◆ **Your goal**: A word-for-word transcription of the whole listing is required.

◆ **Data below**:
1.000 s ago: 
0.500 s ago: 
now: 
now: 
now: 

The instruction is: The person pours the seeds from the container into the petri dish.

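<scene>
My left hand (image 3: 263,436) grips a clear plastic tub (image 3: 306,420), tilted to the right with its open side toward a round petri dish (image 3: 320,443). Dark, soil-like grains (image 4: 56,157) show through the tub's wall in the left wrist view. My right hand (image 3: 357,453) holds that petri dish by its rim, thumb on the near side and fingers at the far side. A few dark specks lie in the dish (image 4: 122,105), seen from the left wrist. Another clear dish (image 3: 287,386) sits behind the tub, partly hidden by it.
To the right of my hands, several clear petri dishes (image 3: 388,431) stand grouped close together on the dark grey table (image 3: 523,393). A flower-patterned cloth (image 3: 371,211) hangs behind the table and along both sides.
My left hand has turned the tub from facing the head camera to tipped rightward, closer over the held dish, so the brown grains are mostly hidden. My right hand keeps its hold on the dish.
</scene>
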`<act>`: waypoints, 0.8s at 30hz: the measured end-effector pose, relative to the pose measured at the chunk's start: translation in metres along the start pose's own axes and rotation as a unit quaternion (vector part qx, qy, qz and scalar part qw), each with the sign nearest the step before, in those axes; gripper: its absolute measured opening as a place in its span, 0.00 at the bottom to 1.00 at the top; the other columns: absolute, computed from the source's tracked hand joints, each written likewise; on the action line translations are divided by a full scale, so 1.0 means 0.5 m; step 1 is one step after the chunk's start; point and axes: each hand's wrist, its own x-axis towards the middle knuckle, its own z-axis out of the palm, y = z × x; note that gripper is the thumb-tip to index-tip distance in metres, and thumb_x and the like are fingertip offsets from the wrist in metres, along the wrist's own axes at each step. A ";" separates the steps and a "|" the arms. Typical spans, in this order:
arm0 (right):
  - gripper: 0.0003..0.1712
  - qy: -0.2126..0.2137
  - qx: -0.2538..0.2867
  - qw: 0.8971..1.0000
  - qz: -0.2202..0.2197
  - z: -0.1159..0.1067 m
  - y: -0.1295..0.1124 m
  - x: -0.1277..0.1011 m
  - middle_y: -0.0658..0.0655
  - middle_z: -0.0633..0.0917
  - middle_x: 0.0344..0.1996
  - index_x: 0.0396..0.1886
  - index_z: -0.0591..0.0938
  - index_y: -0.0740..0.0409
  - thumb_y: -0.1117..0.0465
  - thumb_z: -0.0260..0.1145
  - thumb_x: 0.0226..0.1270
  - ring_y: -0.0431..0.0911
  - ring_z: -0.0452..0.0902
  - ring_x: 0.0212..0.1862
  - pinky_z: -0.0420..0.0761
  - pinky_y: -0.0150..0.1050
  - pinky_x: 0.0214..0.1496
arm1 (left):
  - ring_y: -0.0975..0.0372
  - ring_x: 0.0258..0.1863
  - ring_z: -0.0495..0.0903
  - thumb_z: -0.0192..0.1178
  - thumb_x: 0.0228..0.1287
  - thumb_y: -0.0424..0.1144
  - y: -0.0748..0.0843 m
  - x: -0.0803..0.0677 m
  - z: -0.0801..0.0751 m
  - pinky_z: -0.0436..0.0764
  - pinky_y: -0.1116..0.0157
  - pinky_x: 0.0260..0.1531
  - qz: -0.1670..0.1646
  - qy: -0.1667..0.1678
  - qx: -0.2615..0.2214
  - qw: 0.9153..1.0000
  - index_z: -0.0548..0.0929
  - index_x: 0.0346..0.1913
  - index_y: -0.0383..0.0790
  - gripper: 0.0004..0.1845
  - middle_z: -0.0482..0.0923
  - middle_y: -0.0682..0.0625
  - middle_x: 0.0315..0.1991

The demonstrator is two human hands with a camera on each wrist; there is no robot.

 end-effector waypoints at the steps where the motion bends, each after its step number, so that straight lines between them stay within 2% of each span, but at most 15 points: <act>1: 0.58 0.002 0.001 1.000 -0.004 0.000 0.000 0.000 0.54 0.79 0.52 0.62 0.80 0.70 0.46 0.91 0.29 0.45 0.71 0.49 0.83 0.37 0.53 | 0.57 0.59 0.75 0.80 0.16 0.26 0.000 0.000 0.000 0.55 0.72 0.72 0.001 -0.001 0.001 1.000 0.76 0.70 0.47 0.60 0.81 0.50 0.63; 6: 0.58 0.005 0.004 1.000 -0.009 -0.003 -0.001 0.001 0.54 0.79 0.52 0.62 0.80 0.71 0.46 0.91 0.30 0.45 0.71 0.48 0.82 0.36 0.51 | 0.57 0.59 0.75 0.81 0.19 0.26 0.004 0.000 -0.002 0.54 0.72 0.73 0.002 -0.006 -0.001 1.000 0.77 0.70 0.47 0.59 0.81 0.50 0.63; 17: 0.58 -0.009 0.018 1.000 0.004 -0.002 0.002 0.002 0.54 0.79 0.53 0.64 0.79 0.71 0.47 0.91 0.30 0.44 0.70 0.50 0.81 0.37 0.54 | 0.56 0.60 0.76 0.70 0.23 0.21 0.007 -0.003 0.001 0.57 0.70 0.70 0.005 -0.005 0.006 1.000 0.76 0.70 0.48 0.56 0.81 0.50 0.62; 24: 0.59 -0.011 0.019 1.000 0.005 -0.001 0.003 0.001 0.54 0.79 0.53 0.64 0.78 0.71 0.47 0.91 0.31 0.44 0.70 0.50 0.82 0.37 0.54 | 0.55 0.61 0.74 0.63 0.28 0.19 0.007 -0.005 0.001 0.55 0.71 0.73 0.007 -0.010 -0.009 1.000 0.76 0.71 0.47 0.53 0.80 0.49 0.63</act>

◆ **Solution for this problem**:
1.000 s ago: 
0.500 s ago: 
now: 
now: 
now: 

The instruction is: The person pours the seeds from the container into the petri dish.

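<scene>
My left hand (image 3: 263,436) grips a clear plastic tub (image 3: 306,420), tilted to the right with its open side toward a round petri dish (image 3: 320,443). Dark, soil-like grains (image 4: 56,157) show through the tub's wall in the left wrist view. My right hand (image 3: 357,453) holds that petri dish by its rim, thumb on the near side and fingers at the far side. A few dark specks lie in the dish (image 4: 122,105), seen from the left wrist. Another clear dish (image 3: 287,386) sits behind the tub, partly hidden by it.
To the right of my hands, several clear petri dishes (image 3: 388,431) stand grouped close together on the dark grey table (image 3: 523,393). A flower-patterned cloth (image 3: 371,211) hangs behind the table and along both sides.
My left hand has turned the tub from facing the head camera to tipped rightward, closer over the held dish, so the brown grains are mostly hidden. My right hand keeps its hold on the dish.
</scene>
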`<act>`: waypoints, 0.8s at 30hz: the measured end-effector pose, relative to the pose measured at the chunk's start: translation in metres along the start pose's own axes and rotation as a unit quaternion (vector part qx, qy, qz and scalar part qw), each with the sign nearest the step before, in those axes; gripper: its absolute measured opening as a place in its span, 0.00 at the bottom to 1.00 at the top; the other columns: absolute, computed from the source's tracked hand joints, each written likewise; on the action line translations are divided by a full scale, so 1.0 means 0.5 m; step 1 is one step after the chunk's start; point and axes: each hand's wrist, its own x-axis towards the middle knuckle, its own z-axis out of the palm, y = z × x; note that gripper is the thumb-tip to index-tip distance in metres, and thumb_x and the like are fingertip offsets from the wrist in metres, along the wrist's own axes at each step. A ";" separates the steps and a "|" the arms. Typical spans, in this order:
arm0 (right):
  - gripper: 0.0003..0.1712
  - qy: -0.2126..0.2137
  - qx: -0.2538..0.2867
  - qw: 0.8971..1.0000
  - qz: -0.2202..0.2197
  - z: -0.1159..0.1067 m
  - y: -0.1295..0.1124 m
  - x: -0.1277..0.1011 m
  - middle_y: -0.0658..0.0655
  - middle_z: -0.0633..0.0917
  - middle_x: 0.0344..0.1996
  - index_x: 0.0396..0.1886
  - index_z: -0.0591..0.0938
  - index_y: -0.0740..0.0409
  - thumb_y: -0.1117..0.0465
  - thumb_z: -0.0260..0.1145
  - thumb_x: 0.0226..0.1270
  - ring_y: -0.0431..0.0911
  - ring_z: -0.0452..0.0902
  - ring_x: 0.0212..0.1862
  - pinky_z: -0.0420..0.0761
  - pinky_y: -0.0150..0.1050
  - pinky_x: 0.0214..0.1496
arm1 (left):
  - ring_y: -0.0975..0.0372
  - ring_x: 0.0258..0.1863
  - ring_z: -0.0495..0.0903
  - thumb_z: -0.0192..0.1178
  - thumb_x: 0.0228..0.1287
  - thumb_y: -0.0424..0.1144
  - y: -0.0748..0.0843 m
  - x: -0.0803..0.0677 m
  - z: -0.0801..0.0751 m
  - pinky_z: -0.0436..0.0764
  - pinky_y: -0.1116..0.0157
  - pinky_x: 0.0260..0.1531
  - qz: -0.1670..0.1646
  - qy: -0.1667..0.1678
  - qx: -0.2615..0.2214
  - qw: 0.9153..1.0000
  - index_z: -0.0548..0.0929
  - index_x: 0.0346..0.1913
  - index_y: -0.0383..0.0790
  - gripper: 0.0004..0.1845
  - middle_z: -0.0482..0.0923
  - middle_y: -0.0682..0.0625
  - middle_x: 0.0315..0.1991

The demonstrator is two human hands with a camera on each wrist; there is no robot.

 end-effector waypoints at the steps where the motion bends, each after its step number, so that straight lines between them stay within 2% of each span, but at most 15 points: <act>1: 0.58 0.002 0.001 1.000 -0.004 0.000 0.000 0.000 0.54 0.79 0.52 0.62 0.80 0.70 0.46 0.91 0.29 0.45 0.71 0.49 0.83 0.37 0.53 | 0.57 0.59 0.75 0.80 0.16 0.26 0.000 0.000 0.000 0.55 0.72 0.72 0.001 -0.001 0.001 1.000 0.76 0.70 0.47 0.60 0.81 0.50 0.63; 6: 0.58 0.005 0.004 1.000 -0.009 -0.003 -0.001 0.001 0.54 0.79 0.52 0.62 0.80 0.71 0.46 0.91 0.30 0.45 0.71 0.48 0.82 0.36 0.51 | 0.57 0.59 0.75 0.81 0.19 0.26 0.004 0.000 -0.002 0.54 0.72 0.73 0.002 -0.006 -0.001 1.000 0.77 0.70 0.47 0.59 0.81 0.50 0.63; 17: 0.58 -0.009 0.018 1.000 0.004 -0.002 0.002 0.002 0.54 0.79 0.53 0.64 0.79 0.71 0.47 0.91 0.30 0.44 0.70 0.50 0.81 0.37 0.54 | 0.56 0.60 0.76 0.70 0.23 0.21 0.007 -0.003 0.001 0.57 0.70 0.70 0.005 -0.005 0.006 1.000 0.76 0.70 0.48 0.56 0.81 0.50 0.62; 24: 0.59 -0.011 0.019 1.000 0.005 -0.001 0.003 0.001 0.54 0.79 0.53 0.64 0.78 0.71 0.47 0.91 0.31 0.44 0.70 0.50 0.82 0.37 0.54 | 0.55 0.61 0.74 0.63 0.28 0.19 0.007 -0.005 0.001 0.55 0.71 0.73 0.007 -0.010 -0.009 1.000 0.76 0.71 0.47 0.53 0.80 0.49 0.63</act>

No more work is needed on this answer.